British Prime Minister Tony Blair, who set the membership talks as one of the main aims of Britain’s EU presidency, believes Turkey’s presence would also help relations with millions of Muslims in today’s EU.

But the talks may well fail, not least because Austria and France will hold referendums on whether to admit Turkey if negotiations succeed. The deal came after Austria, which had been trying to downgrade Turkey’s membership talks, backed down. Austria moved when it became clear that Croatia would be given the green light for talks after the international war-crimes tribunal ruled Zagreb was offering full cooperation. In a symbolic meeting of East and West, the EU formally opened membership talks with Croatia in the early hours.

Earlier, Ankara had taken exception to a demand by the EU that it must move towards accepting ”common” EU policies. Turkish ministers insisted this could force them into the impossible position of having to agree to allow Cyprus, which it does not recognise, into Nato.

With British officials struggling to reassure Turkey this would never happen — because the EU is highly unlikely to agree a ”common” position on Nato — the United States Secretary of State, Condoleezza Rice, intervened.

Rice is understood to have told Recep Tayyip Erdogan, the Turkish Prime Minister, that the US could not envisage circumstances in which such a loyal Nato ally would be forced to make such a move on Cyprus.

Any false move on Cyprus could lead to the downfall of Erdogan’s government in Parliament or at the hands of the military. He held a day-long meeting with his national security council as British officials informed them on the state of the negotiations in Luxembourg. After the four-hour pause, Erdogan welcomed the deal.

”We passed the most important phase on the way to reaching our 40-year goal and the founding principles of our republic,” he said.
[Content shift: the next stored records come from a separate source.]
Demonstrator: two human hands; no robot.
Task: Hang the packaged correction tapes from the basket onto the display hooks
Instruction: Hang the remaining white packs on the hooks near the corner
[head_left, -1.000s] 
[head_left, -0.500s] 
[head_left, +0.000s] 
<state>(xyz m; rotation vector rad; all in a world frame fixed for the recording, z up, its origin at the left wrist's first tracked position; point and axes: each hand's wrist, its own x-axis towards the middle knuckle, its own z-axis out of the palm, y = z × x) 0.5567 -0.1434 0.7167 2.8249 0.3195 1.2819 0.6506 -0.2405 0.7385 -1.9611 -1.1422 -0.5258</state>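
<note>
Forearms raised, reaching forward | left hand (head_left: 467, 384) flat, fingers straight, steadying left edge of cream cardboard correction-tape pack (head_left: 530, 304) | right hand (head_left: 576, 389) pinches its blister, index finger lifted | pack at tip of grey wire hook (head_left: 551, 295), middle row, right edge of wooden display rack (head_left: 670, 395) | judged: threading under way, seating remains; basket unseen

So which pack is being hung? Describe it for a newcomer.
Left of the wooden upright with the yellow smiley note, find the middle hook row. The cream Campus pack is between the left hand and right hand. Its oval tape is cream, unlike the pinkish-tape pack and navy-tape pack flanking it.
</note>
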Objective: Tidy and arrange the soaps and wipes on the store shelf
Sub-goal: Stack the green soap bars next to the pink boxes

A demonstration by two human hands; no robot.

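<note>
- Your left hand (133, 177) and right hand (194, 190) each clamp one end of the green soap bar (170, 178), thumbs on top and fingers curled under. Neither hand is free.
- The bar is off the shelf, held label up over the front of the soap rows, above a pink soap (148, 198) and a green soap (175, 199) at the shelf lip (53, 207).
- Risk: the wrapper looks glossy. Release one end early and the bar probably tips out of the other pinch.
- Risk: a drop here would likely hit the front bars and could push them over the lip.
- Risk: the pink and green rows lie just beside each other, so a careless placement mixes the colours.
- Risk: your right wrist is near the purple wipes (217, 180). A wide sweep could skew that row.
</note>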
Britain’s hopes of a strong start to Turkey’s talks ran into trouble last week when Austria insisted Turkey should be offered less than full membership at the outset of talks. Ursula Plassnik, the Austrian Minister of Foreign Affairs, stood by her guns on Monday morning, prompting a warning from Straw.

”Yes, we are near [to a deal], but we are also on the edge of a precipice,” he said. ”If we go the right way, we reach the sunny uplands. If we go the wrong way, it could be catastrophic for the EU.”

Around mid-morning a deal started to emerge. With every other EU state refusing to downgrade Turkey’s membership talks, Austria was offered a ”ladder to climb down” when several countries said they would toughen up the language on an area of the talks known as the ”absorption capacity” — whether the EU can fit in a new member.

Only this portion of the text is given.